And of course, I lost, as you know, David a few years ago, and he was my brother in music, really.  So that was an incredibly sad and destructive moment to lose him. When I think back on it, if we hadn’t chosen Alberto as our new lead singer, I don’t think anything else would have worked.  I think we just happened to get the right guy to actually help me carry this forward because I’m 60 now. And I’ve been doing this a very long time.   I remember when we were we were recording Woodcut in the US. With his energy—he’s 20 years younger than me—and his energy to be able to produce and run those sessions, whereas I was sort of watching, thinking I used to be that guy, you know.  I used to be that guy, and I think as you get older, the level of your ability to stay on these things becomes slightly diminished, I think.  So I need more help.  Alberto is the right guy in the right place at the right time.  So, we’re already thinking about the album after Woodcut, and that’s how it has to be in the music business.

Brad: You’re already thinking quite a long way ahead.

Greg: I see myself on a tour bus in 10 years time?  I don’t know.  I mean, I think it depends on some commercial realities here.  So if the band continues to grow and is commercially successful enough to warrant touring, yeah, I think I probably could if I’m well enough.  I enjoy the lifestyle, so I think I would want to continue to do that.

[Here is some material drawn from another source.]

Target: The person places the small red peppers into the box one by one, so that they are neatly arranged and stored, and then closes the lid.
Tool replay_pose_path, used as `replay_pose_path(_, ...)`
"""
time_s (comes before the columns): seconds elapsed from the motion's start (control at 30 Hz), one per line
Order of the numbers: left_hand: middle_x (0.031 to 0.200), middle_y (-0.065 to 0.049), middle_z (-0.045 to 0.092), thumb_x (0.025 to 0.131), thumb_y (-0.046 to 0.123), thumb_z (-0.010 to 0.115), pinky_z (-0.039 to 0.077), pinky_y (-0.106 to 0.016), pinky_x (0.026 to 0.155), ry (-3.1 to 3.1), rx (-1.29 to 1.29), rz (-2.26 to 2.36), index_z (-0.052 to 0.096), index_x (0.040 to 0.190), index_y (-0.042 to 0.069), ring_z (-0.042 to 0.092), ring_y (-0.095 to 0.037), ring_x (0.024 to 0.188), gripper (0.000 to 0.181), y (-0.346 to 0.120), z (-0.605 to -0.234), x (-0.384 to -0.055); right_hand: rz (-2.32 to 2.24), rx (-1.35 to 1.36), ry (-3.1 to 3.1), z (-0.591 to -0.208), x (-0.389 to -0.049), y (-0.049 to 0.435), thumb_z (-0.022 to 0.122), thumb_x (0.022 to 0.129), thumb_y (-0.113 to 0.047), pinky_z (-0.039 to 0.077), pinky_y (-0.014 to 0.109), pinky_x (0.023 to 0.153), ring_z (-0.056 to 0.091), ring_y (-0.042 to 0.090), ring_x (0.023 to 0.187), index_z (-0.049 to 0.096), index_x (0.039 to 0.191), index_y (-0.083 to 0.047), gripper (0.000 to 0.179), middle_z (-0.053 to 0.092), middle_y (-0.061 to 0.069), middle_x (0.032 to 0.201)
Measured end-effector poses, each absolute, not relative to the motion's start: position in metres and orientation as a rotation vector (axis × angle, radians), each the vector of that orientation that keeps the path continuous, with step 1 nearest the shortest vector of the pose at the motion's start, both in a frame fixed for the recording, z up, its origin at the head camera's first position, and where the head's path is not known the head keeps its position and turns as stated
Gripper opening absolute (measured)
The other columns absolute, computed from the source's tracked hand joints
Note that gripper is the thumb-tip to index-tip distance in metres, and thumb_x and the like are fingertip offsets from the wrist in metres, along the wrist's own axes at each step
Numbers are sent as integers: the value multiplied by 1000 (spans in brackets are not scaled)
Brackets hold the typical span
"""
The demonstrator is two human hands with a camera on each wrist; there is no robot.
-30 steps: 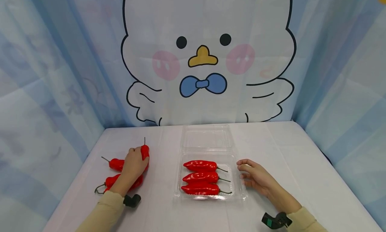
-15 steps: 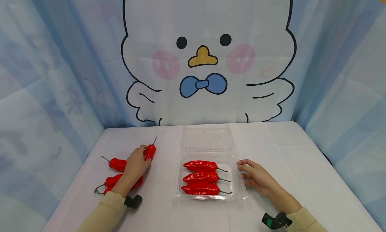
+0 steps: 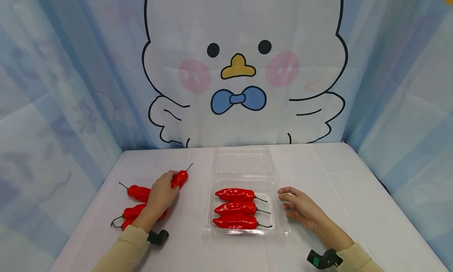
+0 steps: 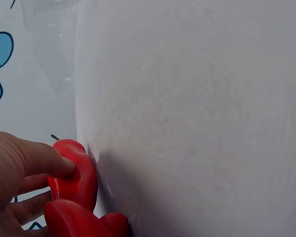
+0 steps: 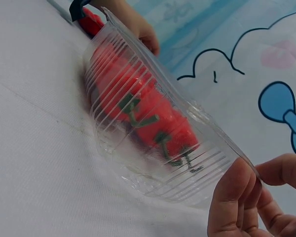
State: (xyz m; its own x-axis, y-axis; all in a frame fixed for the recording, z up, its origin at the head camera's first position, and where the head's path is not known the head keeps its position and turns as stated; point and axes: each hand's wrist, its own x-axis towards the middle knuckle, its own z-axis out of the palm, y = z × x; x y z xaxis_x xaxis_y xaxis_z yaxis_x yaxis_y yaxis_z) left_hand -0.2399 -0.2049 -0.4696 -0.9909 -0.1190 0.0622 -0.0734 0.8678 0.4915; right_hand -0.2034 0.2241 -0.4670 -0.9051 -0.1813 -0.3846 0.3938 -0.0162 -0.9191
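My left hand (image 3: 162, 194) holds a red chili pepper (image 3: 180, 179) by thumb and fingers, its stem pointing to the back right. In the left wrist view the thumb presses on the pepper's side (image 4: 84, 173). More red peppers (image 3: 137, 193) lie under and beside this hand, partly hidden by it. A clear plastic clamshell box (image 3: 247, 231) stands with its lid (image 3: 242, 162) folded back. Three red peppers (image 3: 236, 208) lie side by side in it, stems to the right. At the box's right edge, my right hand (image 3: 301, 209) pinches the rim between thumb and fingers.
A white cloth (image 3: 198, 248) covers the table. Behind it hangs a curtain (image 3: 244, 126) with a cartoon bird, and blue curtains (image 3: 60, 107) close the sides. Each wrist wears a small black camera (image 3: 158, 237).
My left hand has moved slightly to the right, and the pepper in it has tilted with its stem swinging rightward. My right hand and the box have stayed in place.
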Motion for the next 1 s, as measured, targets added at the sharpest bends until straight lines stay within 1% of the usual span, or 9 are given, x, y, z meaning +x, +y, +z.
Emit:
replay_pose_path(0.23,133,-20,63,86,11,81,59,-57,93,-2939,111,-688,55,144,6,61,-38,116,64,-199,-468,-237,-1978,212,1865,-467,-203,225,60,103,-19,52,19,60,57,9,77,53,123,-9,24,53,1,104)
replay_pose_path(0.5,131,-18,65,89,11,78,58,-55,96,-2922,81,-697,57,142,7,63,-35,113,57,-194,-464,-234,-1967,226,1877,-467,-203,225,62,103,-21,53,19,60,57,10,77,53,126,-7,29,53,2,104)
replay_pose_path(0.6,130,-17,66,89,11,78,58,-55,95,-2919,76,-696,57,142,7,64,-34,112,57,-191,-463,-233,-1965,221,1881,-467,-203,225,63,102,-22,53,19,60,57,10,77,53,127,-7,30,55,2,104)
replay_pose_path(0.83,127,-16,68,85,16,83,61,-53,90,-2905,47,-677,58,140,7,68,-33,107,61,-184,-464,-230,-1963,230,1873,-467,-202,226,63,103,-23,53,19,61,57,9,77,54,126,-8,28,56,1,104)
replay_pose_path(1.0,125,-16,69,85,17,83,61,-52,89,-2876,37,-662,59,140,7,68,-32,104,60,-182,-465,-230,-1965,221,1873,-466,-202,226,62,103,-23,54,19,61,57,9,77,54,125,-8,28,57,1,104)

Would the band continue without me?  Weirdly enough, I could see it happening now.  In one way, I’m just a bass player and one of the songwriters.  So, you know, in one way it’s easy for me to be replaced, but in other ways, as you said, Brad, I’ve been kind of the guy, the old man in the band, and the guy that’s been there from the start.  So I don’t know the answer.   I think we’d have to see.  But I hope to be continuing to do this.  The fire hasn’t diminished.  I’m still burning with this and I still think we’ve got a lot to offer, andI’m very conscious that bands in the later stages of their career often start writing some albums that are less strong.  There are some exceptions to this, like Marillion, for example.  But there are many others where the bands and the albums are not quite as good.  The fire that drove them early on is gone.

And I don’t feel that way for us.  I think Woodcut’s a strong album and the album we’re going to work on after that, I think, has also got the potential to be very strong.

As long as I feel that we’re making good stuff, I want to carry on doing it.  But that’s only if we can keep offering good music.  I want to keep doing it.

Brad: That’s excellent Greg.  That’s exactly the answer I was hoping you would give and, frankly, it’s one of the reasons I’ve liked you for so long.  I know that you’re always trying to improve your art, and I just think that’s so critical.  I just turned 58, and I understand completely how these things work.  In some weird way, I actually feel I’m at the top of my game right now, even though I don’t have quite the energy I did 20 years ago.  I just finally feel like I know what I’m doing.  You know, when I go into the classroom or when I’m writing, there’s a certain confidence that I have.  I had energy 20 years ago, but I didn’t have quite the confidence I have now.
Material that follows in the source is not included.